3 – Tel est le jeûne que Jésus-Christ désire ; tel est le jeûne agréable au Dieu tout-puissant. Comme on le voit, ce jeûne n’est pas inspiré par le souvenir des fautes graves et nombreuses, par le désir d’acquérir la gloire temporelle, ou par la vaine cupidité d’accroître son patrimoine, mais par le sentiment religieux et par une franche et sincère dévotion. Que des oeuvres vraiment pieuses viennent s’ajouter à d’aussi belles dispositions, et alors il sera impossible de déterminer les heureux fruits qui en résulteront. Le chrétien sentira que Dieu lui est propice et le favorise de son auguste présence. Accomplissez donc les oeuvres de miséricorde, et vous aurez sanctifié votre jeûne.
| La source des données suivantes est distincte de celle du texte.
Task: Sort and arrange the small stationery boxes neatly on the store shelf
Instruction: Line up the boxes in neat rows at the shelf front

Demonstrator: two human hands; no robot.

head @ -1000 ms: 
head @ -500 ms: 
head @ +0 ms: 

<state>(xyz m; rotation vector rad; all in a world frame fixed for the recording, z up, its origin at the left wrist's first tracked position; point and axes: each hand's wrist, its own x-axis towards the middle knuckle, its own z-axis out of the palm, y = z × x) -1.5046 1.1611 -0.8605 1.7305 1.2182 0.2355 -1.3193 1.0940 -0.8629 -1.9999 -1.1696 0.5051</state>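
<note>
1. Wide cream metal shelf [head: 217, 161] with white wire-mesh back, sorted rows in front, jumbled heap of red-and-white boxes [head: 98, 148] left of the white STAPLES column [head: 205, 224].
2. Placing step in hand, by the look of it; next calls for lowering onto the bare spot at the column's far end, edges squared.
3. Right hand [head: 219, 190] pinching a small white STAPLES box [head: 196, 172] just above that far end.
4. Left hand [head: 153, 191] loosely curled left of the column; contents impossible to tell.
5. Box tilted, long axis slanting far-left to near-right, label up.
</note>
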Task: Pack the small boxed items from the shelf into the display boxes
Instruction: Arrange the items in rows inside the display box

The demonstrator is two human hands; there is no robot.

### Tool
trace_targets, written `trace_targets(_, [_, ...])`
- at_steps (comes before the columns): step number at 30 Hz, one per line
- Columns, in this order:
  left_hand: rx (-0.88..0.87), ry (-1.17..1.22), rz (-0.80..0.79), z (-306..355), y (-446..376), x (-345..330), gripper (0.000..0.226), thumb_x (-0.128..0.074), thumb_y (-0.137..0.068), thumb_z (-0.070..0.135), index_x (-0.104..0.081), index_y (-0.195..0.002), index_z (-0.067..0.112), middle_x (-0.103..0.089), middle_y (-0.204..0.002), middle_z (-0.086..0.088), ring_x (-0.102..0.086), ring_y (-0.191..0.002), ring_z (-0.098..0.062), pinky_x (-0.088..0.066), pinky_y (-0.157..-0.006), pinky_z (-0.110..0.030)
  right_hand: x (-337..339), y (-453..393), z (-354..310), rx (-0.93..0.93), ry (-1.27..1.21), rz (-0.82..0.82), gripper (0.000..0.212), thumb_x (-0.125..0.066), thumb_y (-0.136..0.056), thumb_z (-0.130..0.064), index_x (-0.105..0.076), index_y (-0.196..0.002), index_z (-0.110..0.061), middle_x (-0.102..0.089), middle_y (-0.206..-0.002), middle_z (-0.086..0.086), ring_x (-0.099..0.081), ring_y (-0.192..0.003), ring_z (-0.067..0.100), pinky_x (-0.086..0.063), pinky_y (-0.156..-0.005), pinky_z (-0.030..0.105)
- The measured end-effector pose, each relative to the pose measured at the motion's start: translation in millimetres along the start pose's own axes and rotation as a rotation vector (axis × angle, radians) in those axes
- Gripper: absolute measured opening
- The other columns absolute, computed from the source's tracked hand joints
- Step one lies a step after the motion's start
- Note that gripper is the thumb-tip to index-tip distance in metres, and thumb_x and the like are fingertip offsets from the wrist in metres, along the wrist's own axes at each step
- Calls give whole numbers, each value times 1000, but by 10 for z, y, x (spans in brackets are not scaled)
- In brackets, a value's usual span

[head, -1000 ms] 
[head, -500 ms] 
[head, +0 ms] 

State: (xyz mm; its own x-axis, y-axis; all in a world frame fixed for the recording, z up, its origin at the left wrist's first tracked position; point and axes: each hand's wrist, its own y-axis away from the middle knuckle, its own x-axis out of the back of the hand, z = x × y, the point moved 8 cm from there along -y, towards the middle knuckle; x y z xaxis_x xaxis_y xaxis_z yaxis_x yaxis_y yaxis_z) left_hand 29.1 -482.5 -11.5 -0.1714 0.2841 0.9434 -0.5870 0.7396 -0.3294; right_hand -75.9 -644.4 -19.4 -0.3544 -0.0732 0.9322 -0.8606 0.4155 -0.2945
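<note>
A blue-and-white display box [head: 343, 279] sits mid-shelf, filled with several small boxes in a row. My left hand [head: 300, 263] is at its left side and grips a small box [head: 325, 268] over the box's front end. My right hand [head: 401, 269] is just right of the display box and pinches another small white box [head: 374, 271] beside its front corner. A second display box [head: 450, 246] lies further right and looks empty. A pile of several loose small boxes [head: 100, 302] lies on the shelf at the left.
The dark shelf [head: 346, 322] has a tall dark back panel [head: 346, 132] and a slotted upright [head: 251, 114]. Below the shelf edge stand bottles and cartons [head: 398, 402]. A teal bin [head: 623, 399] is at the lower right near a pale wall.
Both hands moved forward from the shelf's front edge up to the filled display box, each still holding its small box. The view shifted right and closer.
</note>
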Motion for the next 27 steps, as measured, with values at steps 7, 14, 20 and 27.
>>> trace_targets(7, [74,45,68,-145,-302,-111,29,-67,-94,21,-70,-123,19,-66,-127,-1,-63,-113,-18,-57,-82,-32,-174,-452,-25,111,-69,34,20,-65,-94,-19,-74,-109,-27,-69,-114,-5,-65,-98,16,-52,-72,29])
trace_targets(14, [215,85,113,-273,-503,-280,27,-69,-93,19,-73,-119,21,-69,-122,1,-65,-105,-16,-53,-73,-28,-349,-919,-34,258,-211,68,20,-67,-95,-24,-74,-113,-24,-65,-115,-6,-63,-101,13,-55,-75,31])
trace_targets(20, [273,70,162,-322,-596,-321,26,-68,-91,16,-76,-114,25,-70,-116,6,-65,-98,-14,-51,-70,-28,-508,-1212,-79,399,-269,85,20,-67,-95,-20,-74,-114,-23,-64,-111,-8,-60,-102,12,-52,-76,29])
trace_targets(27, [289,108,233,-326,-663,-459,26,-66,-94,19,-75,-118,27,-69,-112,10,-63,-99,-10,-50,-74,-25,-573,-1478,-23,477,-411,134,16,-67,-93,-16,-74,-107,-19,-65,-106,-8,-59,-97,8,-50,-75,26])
Aux pauvres affamés donnez la nourriture, et les faveurs de la sainteté engraisseront votre âme. Donnez des vêtements à celui qui est nu, et vos péchés seront couverts. Empressez-vous d’offrir l’hospitalité au voyageur, afin que Dieu vous reçoive dans son royaume, par Jésus-Christ Notre-Seigneur, à qui appartiennent l’honneur et la gloire dans les siècles des siècles. Ainsi soit-il.